"Fingir que o Supremo Tribunal Federal ainda pode decidir sobre o pedido de extradição de Cesare Battisti formulado pelo governo italiano não passa de uma farsa processual, uma simulação jurídica que agride a Ética e o Direito.
E manter Battisti na prisão, sem que haja qualquer fundamento legal para isso, é ato de extrema violência, pois além da ofensa ao direito de locomoção, reconhecido e proclamado como um dos direitos fundamentais da pessoa humana e garantido pela Constituição brasileira, em decorrência da prisão ilegal todos os demais direitos fundamentais da vítima da ilegalidade são agredidos..."
Assim, com uma contundência rara nos artigos de grandes juristas, Dalmo de Abreu Dallari expôs e frustrou a última e desesperada tramoia dos ministros Gilmar Mendes e Cezar Peluso, que durante toda a tramitação do Caso Battisti no STF alternaram-se nos papéis de presidente da corte e relator do processo, ambos exacerbadamente empenhados em entregar o escritor italiano à sanha vingativa de Silvio Berlusconi.
O artigo, publicado neste blog em 19 de maio de 2011 com o título de Prisão ilegal de Battisti: uma farsa jurídica, foi fundamental para dar um fim aos contorcionismos jurídicos por meio dos quais a dupla manteve o Cesare arbitrariamente preso até 8 de junho de 2011, embora devesse ter sido libertado tão logo o presidente Lula deu a última palavra sobre o caso, negando em definitivo o pedido de extradição italiano em 31 de dezembro de 2010.
Mas, a Itália continuou jogando sujo e abusando do seu poder econômico de nação do 1º mundo até obter o que queria, tendo chegado ao cúmulo de tentar o sequestro de Battisti em terras brasileiras.
Finalmente, a desgraça chegou para o Cesare graças:
- ao ministro do STF Luiz Fux, que concedeu liminar ao escritor garantindo sua permanência legal em nosso país mas adiante voltou atrás da própria decisão para satisfazer ao presidente em exercício (Temer) e ao sucessor já eleito (Bolsonaro); e
- ao presidente Evo Morales, que repetiu a infâmia de René Barrientos, aquele seu antecessor de quem os militares estadunidenses receberam permissão para caçarem e executarem Che Guevara em território boliviano.
E Battisti foi, em janeiro de 2019, cumprir pena há muito prescrita numa masmorra italiana de desumanidade extrema, na qual está sendo destruído aos poucos.

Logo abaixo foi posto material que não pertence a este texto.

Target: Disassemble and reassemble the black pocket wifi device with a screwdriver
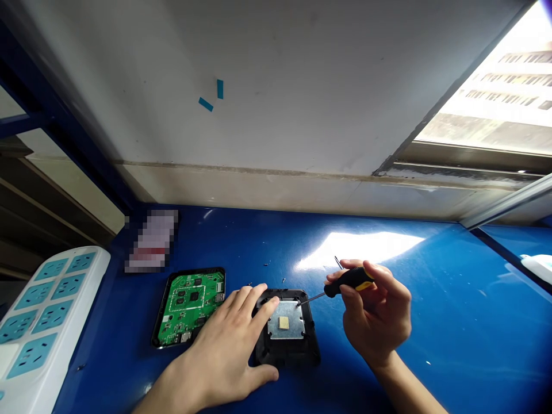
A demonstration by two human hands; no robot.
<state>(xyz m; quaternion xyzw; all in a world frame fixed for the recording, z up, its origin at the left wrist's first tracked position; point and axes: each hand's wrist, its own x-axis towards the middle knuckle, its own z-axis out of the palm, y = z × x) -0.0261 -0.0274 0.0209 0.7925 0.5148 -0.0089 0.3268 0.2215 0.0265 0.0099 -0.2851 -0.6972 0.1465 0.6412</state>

Era escritor em ascensão, marido feliz e pai amoroso de um menino brasileiro e duas filhas italianas. Querem reduzi-lo a nada, pensando que assim podem exorcizar o fantasma de um novo 1968, que até hoje os assombra.
A evocação de tantos personagens indignos ressalta ainda mais, por contraste, a grandeza intelectual e moral de Dalmo Dallari, que foi, indiscutivelmente, um dos últimos imprescindíveis brasileiros.

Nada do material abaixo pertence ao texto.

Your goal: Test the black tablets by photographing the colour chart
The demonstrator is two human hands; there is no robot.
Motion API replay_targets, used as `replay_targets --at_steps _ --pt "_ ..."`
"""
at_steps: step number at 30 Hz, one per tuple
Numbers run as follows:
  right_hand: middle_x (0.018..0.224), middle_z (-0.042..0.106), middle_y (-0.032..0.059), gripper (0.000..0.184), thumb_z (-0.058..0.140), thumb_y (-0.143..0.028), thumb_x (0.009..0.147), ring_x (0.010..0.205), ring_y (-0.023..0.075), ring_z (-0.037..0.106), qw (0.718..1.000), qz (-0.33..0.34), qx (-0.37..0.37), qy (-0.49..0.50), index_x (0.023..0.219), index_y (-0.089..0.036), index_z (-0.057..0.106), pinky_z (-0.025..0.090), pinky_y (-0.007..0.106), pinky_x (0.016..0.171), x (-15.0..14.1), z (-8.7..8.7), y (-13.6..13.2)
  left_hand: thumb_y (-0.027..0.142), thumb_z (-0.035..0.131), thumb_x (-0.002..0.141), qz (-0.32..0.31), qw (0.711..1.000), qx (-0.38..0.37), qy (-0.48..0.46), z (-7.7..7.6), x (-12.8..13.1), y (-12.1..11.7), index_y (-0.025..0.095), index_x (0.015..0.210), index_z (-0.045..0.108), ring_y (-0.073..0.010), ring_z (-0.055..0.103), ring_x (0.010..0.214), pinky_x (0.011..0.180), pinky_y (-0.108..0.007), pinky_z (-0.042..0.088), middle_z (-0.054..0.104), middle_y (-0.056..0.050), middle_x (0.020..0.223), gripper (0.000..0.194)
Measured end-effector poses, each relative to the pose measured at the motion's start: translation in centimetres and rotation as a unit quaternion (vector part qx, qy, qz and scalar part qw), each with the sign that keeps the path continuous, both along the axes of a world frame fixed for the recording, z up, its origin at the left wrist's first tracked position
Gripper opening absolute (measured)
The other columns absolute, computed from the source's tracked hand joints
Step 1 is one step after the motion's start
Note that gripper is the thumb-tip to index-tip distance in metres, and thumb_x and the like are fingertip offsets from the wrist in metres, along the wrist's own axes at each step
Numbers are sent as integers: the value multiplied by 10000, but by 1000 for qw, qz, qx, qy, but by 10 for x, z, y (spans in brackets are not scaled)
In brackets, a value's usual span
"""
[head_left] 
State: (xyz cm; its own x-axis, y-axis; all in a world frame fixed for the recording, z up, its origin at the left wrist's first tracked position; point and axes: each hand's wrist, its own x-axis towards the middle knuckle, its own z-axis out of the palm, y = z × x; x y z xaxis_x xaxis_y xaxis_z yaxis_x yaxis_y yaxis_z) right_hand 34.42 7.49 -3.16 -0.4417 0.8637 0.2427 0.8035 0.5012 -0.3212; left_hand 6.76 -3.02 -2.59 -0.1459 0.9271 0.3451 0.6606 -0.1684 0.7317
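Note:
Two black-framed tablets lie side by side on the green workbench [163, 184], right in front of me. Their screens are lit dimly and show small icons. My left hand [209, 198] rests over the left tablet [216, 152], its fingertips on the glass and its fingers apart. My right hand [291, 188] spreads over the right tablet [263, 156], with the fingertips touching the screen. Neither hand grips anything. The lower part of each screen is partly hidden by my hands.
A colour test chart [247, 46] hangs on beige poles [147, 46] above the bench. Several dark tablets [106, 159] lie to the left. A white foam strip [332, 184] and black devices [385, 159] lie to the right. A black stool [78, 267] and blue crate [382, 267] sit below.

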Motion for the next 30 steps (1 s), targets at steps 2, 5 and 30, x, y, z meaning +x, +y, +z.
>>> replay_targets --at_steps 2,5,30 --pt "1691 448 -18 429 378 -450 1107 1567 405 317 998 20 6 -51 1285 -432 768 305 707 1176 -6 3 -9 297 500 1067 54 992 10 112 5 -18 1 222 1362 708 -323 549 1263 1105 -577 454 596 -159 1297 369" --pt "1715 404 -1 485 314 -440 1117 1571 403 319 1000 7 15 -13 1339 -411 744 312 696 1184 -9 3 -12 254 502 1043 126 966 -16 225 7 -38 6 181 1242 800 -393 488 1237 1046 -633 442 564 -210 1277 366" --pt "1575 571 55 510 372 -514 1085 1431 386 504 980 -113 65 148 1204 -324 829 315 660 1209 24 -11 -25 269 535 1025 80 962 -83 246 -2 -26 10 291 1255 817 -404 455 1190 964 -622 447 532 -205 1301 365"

Sendo jornalista familiarizado com batalhas jurídicas em defesa dos direitos humanos, atuei como porta-voz informal do Comitê de Solidariedade a Cesare Battisti em 2008-2011. Todos os artigos que o Dalmo Dallari escreveu sobre o assunto, deplorando a tendenciosidade com que era conduzido o processo de extradição, passaram por minhas mãos. Então, considerei até insultuoso à memória dele terem omitido tal fato dos necrológios.